I've searched and found some topics on one or the other, but not something that has them all.

So, here's the story:
1999 MK3 GTI
NA light switch (DRL and On)
Euro smoked headlights
FK smoked fogs and indicators w/ dummies.

Pics up later, as I'm moving my web server, but here's what I need to know.

The fogs line up just fine, and the stock headlights do as well.

However, 
1. On the back of the pigtail for the euro headlights, there is a light gray wire. I suspect it runs to the city light in the headlight assembly. It's currently disconnected. Would anyone know where I'm supposed to splice that into to get that one to work?

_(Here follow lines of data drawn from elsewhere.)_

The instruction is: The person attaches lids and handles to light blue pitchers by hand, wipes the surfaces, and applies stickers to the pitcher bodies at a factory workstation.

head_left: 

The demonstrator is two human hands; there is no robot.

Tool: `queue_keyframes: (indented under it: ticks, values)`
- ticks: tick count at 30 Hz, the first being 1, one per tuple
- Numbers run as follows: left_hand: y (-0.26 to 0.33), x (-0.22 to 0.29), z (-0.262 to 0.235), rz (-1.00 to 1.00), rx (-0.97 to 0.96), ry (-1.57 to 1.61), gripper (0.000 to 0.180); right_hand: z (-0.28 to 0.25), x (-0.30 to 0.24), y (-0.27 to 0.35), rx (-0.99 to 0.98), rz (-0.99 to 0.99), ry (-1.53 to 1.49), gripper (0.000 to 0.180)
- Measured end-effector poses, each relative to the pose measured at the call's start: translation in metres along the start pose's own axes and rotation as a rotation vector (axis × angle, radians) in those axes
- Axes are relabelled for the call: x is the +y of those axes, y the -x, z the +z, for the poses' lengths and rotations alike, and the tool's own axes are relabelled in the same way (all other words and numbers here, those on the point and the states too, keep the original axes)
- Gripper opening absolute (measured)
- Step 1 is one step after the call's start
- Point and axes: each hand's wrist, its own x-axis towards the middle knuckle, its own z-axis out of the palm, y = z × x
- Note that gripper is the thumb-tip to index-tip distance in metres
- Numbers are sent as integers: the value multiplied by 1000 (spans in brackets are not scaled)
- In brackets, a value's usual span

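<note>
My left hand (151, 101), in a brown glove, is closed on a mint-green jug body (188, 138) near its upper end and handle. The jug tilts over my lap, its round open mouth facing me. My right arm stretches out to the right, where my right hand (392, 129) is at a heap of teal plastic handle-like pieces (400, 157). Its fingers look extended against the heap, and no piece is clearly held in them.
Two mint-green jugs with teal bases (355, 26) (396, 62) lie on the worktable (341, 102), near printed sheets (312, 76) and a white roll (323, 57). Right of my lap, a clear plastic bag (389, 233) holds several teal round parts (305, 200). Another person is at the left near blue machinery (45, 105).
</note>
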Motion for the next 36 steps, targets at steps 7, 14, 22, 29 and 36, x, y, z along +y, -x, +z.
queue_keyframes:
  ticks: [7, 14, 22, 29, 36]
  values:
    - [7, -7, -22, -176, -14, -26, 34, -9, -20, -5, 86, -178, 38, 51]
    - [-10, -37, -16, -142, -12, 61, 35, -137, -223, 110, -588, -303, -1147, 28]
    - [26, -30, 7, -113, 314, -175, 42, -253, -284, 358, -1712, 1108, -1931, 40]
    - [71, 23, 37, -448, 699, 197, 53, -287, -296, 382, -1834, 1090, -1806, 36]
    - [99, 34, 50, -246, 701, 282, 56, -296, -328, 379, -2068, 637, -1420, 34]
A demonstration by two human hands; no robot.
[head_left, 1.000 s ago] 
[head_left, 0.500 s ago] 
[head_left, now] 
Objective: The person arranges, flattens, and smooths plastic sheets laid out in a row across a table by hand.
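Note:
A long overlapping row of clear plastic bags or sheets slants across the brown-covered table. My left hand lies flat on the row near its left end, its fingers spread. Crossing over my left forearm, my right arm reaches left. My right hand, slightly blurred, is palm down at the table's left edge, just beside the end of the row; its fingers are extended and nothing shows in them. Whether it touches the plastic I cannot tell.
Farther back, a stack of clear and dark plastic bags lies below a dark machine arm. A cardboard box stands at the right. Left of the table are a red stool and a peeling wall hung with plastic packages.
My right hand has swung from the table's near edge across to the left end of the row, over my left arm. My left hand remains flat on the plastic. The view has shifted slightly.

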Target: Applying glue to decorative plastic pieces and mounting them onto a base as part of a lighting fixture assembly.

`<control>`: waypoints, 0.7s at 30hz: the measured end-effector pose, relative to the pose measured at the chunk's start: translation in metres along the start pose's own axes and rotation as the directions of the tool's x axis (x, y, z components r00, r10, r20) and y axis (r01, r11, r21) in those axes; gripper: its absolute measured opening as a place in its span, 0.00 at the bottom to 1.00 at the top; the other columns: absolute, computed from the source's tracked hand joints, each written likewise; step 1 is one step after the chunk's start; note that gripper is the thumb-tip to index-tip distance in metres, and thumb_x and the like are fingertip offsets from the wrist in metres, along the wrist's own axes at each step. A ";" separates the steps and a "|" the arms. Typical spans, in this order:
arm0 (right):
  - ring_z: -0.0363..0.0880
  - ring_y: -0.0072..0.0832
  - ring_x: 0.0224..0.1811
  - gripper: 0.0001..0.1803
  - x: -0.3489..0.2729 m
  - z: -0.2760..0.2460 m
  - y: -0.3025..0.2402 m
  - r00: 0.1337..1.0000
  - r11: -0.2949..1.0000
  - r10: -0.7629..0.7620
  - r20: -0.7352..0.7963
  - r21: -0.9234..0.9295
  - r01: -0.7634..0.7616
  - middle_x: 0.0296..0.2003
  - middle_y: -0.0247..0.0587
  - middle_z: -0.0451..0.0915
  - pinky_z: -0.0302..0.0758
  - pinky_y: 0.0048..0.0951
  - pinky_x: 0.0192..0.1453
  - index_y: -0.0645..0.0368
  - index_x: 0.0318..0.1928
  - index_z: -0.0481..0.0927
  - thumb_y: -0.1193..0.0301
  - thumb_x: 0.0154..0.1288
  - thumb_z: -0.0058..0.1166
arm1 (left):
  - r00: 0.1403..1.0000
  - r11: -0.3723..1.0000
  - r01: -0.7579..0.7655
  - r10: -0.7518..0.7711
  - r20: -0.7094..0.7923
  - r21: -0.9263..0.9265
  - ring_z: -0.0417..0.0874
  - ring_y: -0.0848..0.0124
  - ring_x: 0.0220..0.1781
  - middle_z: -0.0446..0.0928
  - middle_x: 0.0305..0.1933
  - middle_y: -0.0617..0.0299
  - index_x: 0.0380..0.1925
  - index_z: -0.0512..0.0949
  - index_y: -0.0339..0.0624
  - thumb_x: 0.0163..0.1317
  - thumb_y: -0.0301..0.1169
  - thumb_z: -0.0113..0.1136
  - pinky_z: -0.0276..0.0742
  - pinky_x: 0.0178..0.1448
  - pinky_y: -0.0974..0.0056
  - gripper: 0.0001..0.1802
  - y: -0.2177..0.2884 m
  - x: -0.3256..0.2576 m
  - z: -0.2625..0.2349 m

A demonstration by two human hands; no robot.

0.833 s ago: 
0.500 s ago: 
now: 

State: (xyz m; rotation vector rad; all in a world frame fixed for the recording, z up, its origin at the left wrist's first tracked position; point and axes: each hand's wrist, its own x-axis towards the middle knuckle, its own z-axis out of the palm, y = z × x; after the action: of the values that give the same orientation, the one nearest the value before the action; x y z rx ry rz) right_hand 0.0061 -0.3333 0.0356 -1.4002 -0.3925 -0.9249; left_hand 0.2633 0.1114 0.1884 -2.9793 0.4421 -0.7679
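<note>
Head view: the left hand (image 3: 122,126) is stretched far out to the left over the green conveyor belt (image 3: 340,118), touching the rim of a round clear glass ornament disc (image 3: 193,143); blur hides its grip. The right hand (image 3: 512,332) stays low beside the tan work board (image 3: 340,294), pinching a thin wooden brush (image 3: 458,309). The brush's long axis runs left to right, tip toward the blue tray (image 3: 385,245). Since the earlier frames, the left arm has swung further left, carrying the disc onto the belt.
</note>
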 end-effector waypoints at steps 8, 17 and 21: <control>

2. On the turn signal lights, there is a 2 prong plug (I'll add the pic when I get it). The NA harness has a 3 prong plug. I've read somewhere (and can't find it) that you can hack the 3-prong housing a bit and get it to fit. I'm not a fan of that as my pops told me to do things right the first time. I've got terminal removal tools and several 2-prong plugs that I can snap the leads into.
a. Which 2 wires from the NA signal light connector line up with the 2 prongs (red wire and black wire) of the euro signal?
b. what is done with the one unused wire (keep that in your mind for a second)?

3. On the pic of the turn signal, there is what looks like another city light in the housing. It has 2 wires; one white, one black, coming out of it. Where would I splice those to make the city light work for that?









Thanks in advance. I should have the pics up tonight


----------



## dubCanuck1 (Apr 1, 2005)

OK, so I figured this one out on my own, using the Bentley, 

I used a terminal tool to pull out hte green/red and black/white wires in the 3-prong connectors, as well as the brown wires (well, they're really orange, but who's counting). 

I then pulled some two-prong plugs off a spare harness I had..the ones that have the 2 channels to match the plugs on the FK fogs. 

In my situation, the PO had put a Euro bumper on and had cut the marker lights, so wiring the city light in the dummy was easy. I just matched up the wires and away we went (black to brown, white/black to grey/white and/or grey/red). 

I left the one plug that remained from the NA plug (for the parking light) in the plug in case I want to go back in the future to an NA setup. 

I haven't done the City light for the Euro headlights yet. I'm waiting to get a Euro light switch (or build one). I'd want the city light to come off when the headlights go on. 

The car's back together, so no pics, sorry. It wasn't that hard.


----------